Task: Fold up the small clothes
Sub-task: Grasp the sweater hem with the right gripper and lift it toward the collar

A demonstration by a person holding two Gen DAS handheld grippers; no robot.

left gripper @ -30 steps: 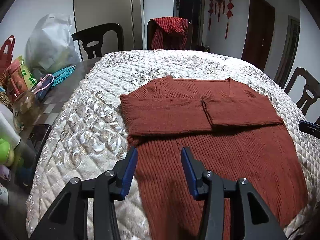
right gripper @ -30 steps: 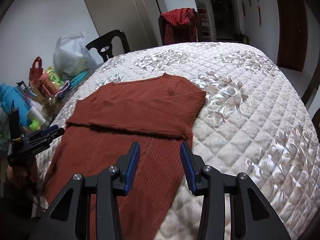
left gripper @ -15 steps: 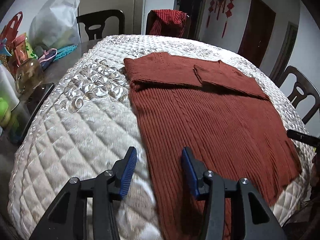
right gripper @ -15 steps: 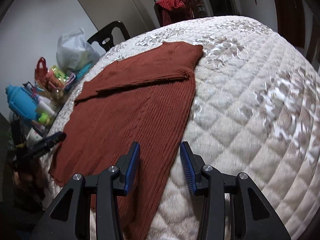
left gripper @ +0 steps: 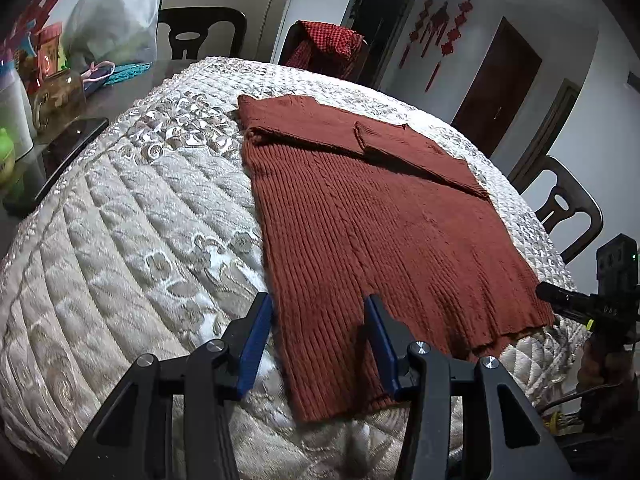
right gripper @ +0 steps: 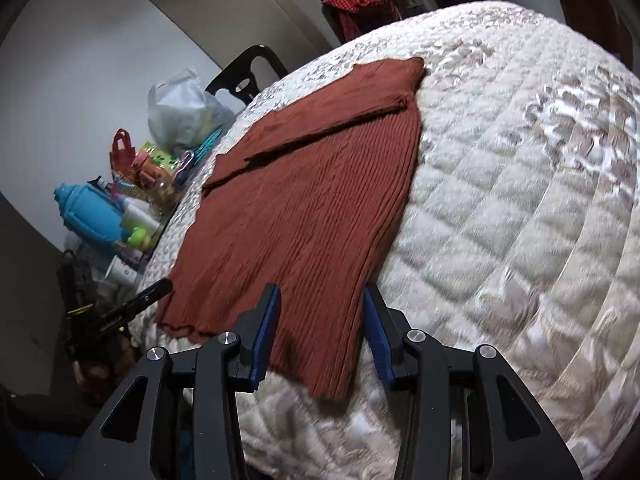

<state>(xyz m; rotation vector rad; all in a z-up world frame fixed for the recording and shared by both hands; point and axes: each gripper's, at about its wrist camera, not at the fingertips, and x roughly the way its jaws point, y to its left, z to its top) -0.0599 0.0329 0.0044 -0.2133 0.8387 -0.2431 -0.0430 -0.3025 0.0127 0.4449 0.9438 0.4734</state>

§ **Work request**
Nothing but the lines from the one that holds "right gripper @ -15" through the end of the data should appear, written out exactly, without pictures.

§ **Exercise answer**
right gripper @ -15 steps: 
left gripper @ +0 steps: 
right gripper @ +0 steps: 

<state>(xyz m; rotation vector rad; all in a z-up world frame fixed for the recording and shared by both hands; point and axes: each gripper's, at about its wrist camera, not at the fingertips, and x roughly the way its jaws point, y to its left, z to its top) -0.0599 0.0329 0.0044 -0.2133 0.8387 -0.2431 -0.0430 -0.3025 0.0127 0.4449 0.9438 0.4734</state>

This output is now complete.